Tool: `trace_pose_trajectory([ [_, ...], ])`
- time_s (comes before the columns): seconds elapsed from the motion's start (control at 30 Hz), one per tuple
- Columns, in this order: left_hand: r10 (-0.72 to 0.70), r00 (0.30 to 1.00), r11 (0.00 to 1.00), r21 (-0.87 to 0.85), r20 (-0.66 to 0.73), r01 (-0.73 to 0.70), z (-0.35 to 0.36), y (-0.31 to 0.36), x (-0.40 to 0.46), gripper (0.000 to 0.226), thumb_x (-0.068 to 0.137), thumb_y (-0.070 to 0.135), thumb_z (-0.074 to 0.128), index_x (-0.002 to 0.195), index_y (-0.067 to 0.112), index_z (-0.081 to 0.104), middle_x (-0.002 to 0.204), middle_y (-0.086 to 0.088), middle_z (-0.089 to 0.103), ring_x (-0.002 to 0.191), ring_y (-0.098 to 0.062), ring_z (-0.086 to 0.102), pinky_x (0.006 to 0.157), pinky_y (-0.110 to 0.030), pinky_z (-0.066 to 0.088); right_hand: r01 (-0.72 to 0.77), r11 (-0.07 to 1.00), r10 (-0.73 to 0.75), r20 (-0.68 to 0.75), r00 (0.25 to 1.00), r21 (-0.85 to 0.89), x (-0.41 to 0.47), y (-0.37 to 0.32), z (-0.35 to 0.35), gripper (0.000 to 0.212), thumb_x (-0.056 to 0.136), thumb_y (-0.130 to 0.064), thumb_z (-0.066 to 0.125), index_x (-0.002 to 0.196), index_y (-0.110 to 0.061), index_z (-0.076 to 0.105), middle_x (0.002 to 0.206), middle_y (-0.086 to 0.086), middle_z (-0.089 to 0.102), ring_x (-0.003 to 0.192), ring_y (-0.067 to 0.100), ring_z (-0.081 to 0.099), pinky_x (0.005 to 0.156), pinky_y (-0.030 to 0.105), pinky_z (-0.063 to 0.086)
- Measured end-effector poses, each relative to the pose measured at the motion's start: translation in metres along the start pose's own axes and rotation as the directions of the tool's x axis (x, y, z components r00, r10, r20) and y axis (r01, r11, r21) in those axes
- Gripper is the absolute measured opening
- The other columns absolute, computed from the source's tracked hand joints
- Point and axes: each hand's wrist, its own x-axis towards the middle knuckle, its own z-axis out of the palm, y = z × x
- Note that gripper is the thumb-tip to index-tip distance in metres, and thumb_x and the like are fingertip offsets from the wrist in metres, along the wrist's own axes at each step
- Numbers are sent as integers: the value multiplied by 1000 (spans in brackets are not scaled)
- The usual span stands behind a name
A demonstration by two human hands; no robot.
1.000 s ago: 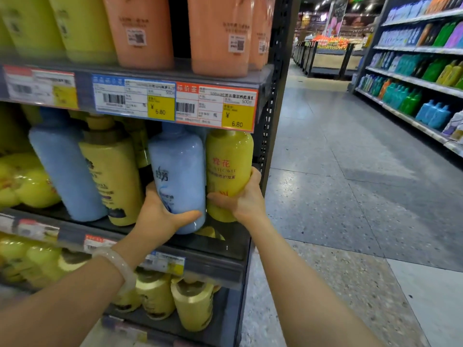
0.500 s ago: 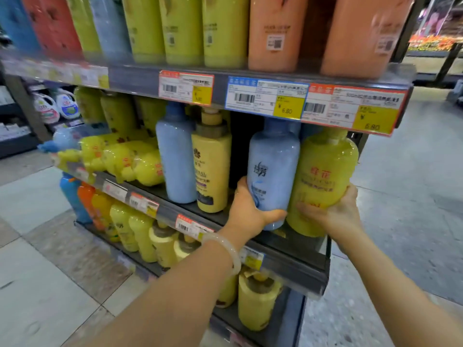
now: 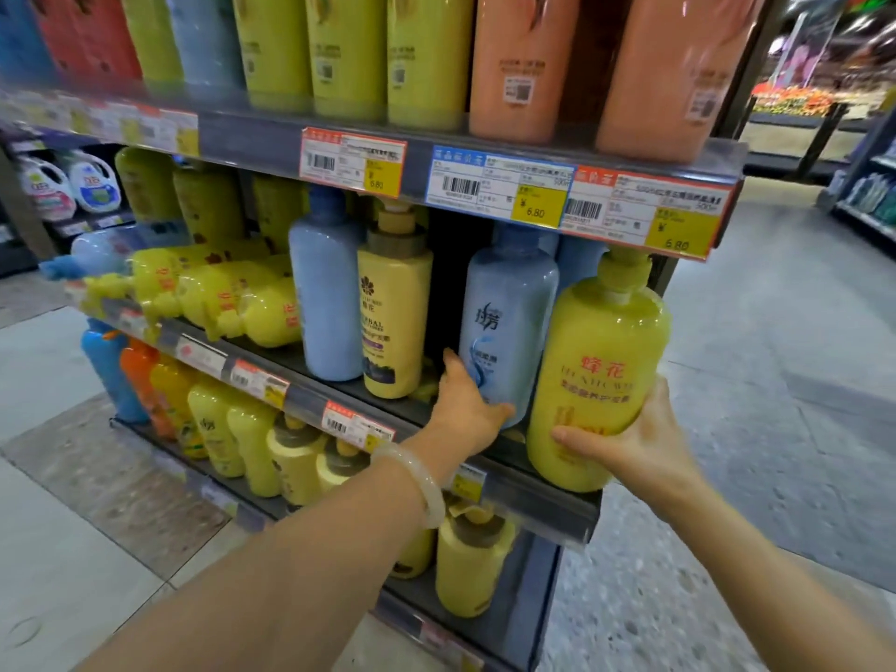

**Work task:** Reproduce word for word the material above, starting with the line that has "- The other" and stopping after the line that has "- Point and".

**Result of the task:**
- The other columns absolute, computed from the source's tracked hand joints
- Point and axes: each hand's wrist, its own x-axis towards the middle knuckle, its own z-axis out of the palm, y = z × x

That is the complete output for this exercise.